▶ Exercise instructions:
Copy, from the data below, every line that has "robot" in it.

Records from a dataset
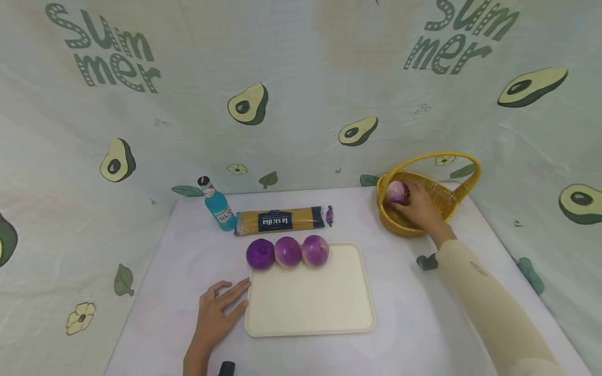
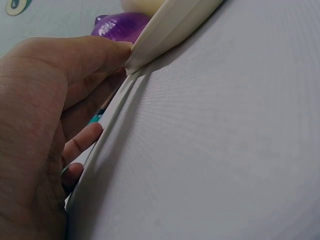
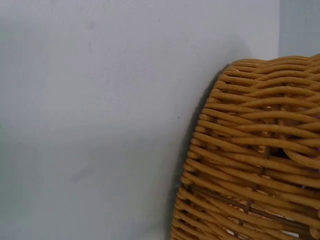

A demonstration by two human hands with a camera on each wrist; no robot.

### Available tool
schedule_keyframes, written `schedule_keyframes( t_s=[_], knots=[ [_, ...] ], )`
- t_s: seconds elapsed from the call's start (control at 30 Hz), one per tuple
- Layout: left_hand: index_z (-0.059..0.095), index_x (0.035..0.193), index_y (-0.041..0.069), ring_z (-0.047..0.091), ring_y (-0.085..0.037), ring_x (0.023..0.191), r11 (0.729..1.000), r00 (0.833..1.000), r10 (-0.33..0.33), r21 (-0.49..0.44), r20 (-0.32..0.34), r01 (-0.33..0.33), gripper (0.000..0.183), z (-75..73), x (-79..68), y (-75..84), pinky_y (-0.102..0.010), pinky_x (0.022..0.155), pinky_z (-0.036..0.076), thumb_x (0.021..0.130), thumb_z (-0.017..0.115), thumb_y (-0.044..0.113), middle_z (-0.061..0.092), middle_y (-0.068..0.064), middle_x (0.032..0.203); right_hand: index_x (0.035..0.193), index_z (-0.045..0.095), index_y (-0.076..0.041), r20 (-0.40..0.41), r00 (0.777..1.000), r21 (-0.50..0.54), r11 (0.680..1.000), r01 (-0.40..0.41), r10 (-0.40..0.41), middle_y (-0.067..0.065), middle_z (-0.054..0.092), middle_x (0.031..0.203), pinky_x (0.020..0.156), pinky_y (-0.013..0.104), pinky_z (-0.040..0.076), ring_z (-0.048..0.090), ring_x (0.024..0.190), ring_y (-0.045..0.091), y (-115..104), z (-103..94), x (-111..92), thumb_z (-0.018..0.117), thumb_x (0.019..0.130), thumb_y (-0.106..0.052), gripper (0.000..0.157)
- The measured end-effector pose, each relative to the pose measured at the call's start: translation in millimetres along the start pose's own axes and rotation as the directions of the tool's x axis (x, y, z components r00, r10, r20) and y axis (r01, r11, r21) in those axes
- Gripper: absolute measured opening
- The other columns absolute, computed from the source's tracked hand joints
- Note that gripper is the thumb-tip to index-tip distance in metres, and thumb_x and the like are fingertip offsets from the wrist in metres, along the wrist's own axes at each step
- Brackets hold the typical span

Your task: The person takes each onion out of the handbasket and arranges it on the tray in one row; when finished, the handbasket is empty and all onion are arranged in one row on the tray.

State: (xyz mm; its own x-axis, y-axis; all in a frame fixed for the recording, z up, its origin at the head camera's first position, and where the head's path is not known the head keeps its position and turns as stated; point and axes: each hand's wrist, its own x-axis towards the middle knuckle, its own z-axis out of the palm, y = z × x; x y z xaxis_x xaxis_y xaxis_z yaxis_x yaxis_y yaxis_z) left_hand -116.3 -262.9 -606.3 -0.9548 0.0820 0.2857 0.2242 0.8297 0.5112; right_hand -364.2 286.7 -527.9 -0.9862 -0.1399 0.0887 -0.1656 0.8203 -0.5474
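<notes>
My right hand (image 1: 418, 206) reaches into the yellow wicker basket (image 1: 392, 224), thumb and fingers curled round a round purple-and-white vegetable (image 1: 396, 192). The right wrist view shows mostly the basket's woven side (image 3: 250, 150), and that hand is out of sight there. At the left edge of a cream tray (image 1: 310, 303), my left hand (image 1: 216, 313) touches the rim with extended fingertips. Along the tray's far side sit a dark purple round vegetable (image 1: 260, 254) and two lighter purple ones (image 1: 288, 251), side by side in a row.
Behind the tray lies a pack of spaghetti (image 1: 282, 220), with a small purple wrapped candy (image 1: 330, 215) at its right end. A blue bottle (image 1: 220, 209) with a black cap is left of the pack. A patterned cloth (image 1: 301, 156) hangs behind the table.
</notes>
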Motion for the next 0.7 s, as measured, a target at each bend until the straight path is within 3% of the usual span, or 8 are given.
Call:
schedule_keyframes(
  t_s=[0.47, 0.7],
  knots=[
    [0.065, 0.132, 0.037, 0.042, -0.019, 0.127, 0.999, 0.999, -0.037, -0.010, 0.016, 0.037, 0.046, -1.0, -1.3, -3.9, -0.055, 0.101, 0.026, 0.088, 0.076, 0.040, 0.061, 0.018, 0.135, 0.148, 0.032, 0.009, -0.003, 1.000, -0.034, 0.999, 0.011, -0.011, 0.033, 0.029, 0.148, 0.111, 0.065, 0.026, 0.029, 0.136, 0.051, -10.3, -18.6, -17.3, 0.078, 0.089, -0.020, 0.080],
    [0.065, 0.133, 0.039, 0.043, -0.018, 0.126, 1.000, 1.000, -0.023, -0.008, 0.014, 0.023, 0.045, 0.8, -2.9, -3.2, -0.056, 0.101, 0.026, 0.089, 0.075, 0.043, 0.060, 0.021, 0.135, 0.148, 0.033, 0.009, -0.017, 1.000, -0.055, 0.998, 0.012, -0.013, 0.033, 0.030, 0.148, 0.110, 0.065, 0.026, 0.030, 0.136, 0.051, -12.2, -25.8, -27.8, 0.077, 0.090, -0.021, 0.079]
  ],
)
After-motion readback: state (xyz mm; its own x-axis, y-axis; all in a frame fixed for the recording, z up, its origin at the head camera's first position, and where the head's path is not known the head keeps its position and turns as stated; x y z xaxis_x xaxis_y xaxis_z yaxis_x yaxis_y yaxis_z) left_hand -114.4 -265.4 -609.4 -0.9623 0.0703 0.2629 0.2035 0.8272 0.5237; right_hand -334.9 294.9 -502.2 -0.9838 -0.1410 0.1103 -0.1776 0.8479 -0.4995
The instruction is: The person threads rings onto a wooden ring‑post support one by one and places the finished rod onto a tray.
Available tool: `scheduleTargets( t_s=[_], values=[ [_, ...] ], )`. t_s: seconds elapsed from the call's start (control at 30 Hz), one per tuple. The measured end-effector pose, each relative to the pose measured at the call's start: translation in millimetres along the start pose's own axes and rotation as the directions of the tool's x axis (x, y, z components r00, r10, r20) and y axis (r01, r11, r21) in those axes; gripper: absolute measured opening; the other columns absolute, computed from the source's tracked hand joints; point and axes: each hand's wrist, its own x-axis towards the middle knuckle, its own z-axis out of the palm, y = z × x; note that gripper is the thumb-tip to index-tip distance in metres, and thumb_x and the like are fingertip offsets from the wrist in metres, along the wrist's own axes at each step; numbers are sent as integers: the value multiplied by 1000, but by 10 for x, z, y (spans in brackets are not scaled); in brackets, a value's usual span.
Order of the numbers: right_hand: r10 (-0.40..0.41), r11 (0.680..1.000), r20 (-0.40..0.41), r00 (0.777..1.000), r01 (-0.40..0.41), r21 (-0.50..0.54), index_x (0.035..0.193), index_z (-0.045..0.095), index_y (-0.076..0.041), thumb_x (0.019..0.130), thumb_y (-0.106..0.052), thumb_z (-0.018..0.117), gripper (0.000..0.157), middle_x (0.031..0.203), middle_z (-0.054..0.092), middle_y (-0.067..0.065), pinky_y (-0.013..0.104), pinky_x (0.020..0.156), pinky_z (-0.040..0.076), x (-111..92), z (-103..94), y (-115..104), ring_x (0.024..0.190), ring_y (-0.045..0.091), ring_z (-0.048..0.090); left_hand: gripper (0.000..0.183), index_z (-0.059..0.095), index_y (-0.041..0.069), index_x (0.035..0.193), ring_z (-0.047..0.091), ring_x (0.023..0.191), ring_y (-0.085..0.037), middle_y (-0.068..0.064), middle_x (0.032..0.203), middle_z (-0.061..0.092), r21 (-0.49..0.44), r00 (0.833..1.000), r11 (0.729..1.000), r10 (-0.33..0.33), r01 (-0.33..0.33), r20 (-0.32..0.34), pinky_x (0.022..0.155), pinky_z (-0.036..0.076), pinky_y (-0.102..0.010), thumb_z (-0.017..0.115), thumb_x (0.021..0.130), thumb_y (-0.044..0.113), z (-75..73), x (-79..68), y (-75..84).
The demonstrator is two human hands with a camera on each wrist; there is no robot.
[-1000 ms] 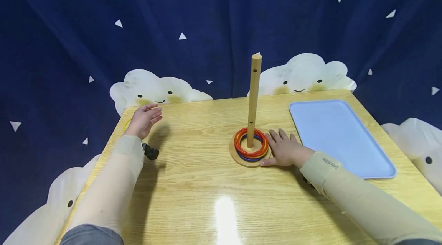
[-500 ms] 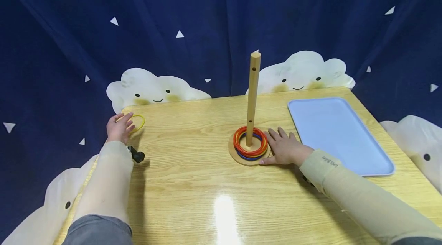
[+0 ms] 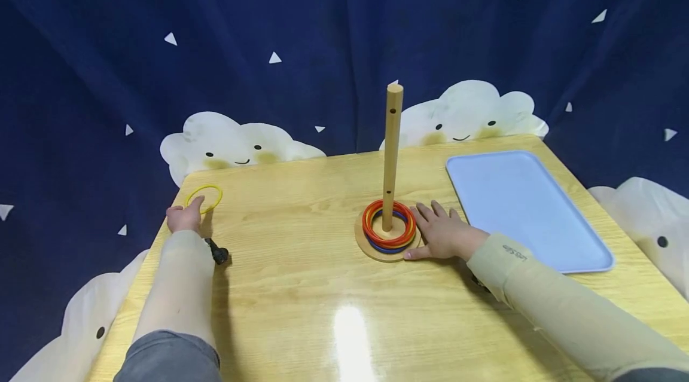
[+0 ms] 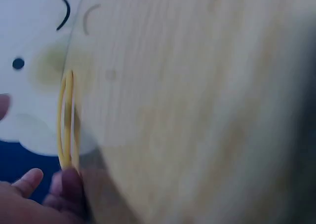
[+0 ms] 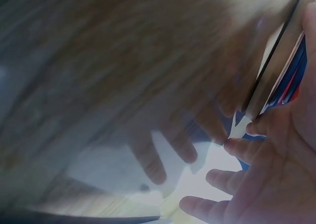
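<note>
A thin yellow ring (image 3: 219,191) lies at the table's back left corner. My left hand (image 3: 184,217) is at its near edge, the thumb overlapping the ring. In the left wrist view a fingertip (image 4: 70,182) meets the near end of the ring (image 4: 67,115), while another finger stands apart. My right hand (image 3: 442,232) rests with fingers spread against the round wooden base (image 3: 362,244). From this base rises an upright wooden post (image 3: 392,143), with a stack of red, yellow and blue rings (image 3: 369,234) around its foot.
A light blue tray (image 3: 517,208) lies at the right of the wooden table (image 3: 285,298). A dark blue curtain (image 3: 242,23) hangs behind, with white cloud shapes (image 3: 473,110) along the table's edges.
My left hand swung left, past the ring's right side, then came down at its near edge with the thumb over it. My right hand stayed at the base. The view shifted slightly.
</note>
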Motion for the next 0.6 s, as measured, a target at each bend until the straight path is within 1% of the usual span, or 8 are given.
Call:
scheduleTargets(
  t_s=[0.07, 0.17, 0.23, 0.3, 0.4, 0.5, 0.57, 0.6],
  values=[
    [0, 1000, 7, 1000, 0, 10, 161, 23, 4, 89, -76, 61, 115, 164, 23, 30, 79, 110, 22, -3, -10, 1, 148, 57, 16, 85, 14, 5, 164, 17, 150, -46, -29, 164, 10, 210, 997, 977, 31, -44, 65, 121, 27, -53, 51, 101, 49, 39, 2, 17],
    [-4, 1000, 11, 1000, 4, 20, 161, 22, 4, 89, -76, 61, 115, 164, 22, 30, 79, 111, 22, -11, -11, -16, 148, 58, 15, 79, 25, -10, 157, 19, 141, -58, -43, 153, 14, 478, 988, 869, 69, -129, 141, 115, 28, -63, 39, 103, 47, 78, -16, 46],
    [-5, 1000, 9, 1000, 5, 22, 161, 22, 4, 88, -76, 62, 115, 164, 22, 29, 79, 111, 21, -11, -8, -26, 148, 58, 15, 76, 35, -19, 148, 24, 136, -60, -46, 146, 20, 575, 981, 799, 98, -178, 167, 111, 30, -62, 35, 102, 42, 96, -29, 57],
    [-7, 1000, 6, 1000, 7, 13, 161, 23, 4, 88, -76, 61, 115, 164, 21, 29, 78, 111, 22, -4, -5, -26, 148, 57, 15, 71, 43, -24, 137, 31, 131, -59, -45, 141, 28, 614, 978, 762, 133, -206, 164, 109, 34, -60, 37, 101, 36, 109, -47, 61],
    [-8, 1000, -3, 1000, 8, 1, 161, 23, 4, 88, -76, 62, 115, 164, 22, 29, 78, 111, 22, 9, 0, -9, 148, 57, 16, 57, 54, -24, 124, 44, 121, -53, -41, 132, 44, 595, 970, 765, 192, -245, 151, 107, 41, -57, 47, 97, 26, 107, -70, 49],
    [-12, 1000, -11, 1000, 12, -3, 160, 24, 5, 88, -76, 62, 115, 163, 23, 30, 79, 110, 23, 12, -4, 5, 147, 58, 16, 37, 61, -16, 107, 53, 105, -45, -32, 111, 59, 577, 952, 758, 254, -304, 168, 94, 50, -53, 58, 90, 16, 85, -71, 36],
    [-13, 1000, -11, 1000, 13, -1, 160, 25, 5, 88, -75, 63, 115, 163, 23, 30, 79, 110, 23, 8, -9, 7, 147, 58, 17, 22, 61, -9, 93, 55, 92, -40, -25, 94, 62, 585, 937, 732, 283, -350, 206, 81, 52, -49, 62, 86, 11, 69, -52, 32],
    [-13, 1000, -11, 1000, 13, 0, 160, 25, 5, 87, -75, 63, 115, 163, 23, 30, 79, 110, 23, 7, -10, 8, 147, 58, 16, 17, 60, -8, 88, 56, 87, -39, -22, 87, 61, 599, 927, 708, 296, -375, 230, 75, 52, -47, 62, 85, 9, 62, -42, 34]
  ],
)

▶ Solution to the problem:
A demonstration by two human hands with a camera on each wrist; no robot.
The demonstrator is two human hands with a camera on each wrist; there is no robot.

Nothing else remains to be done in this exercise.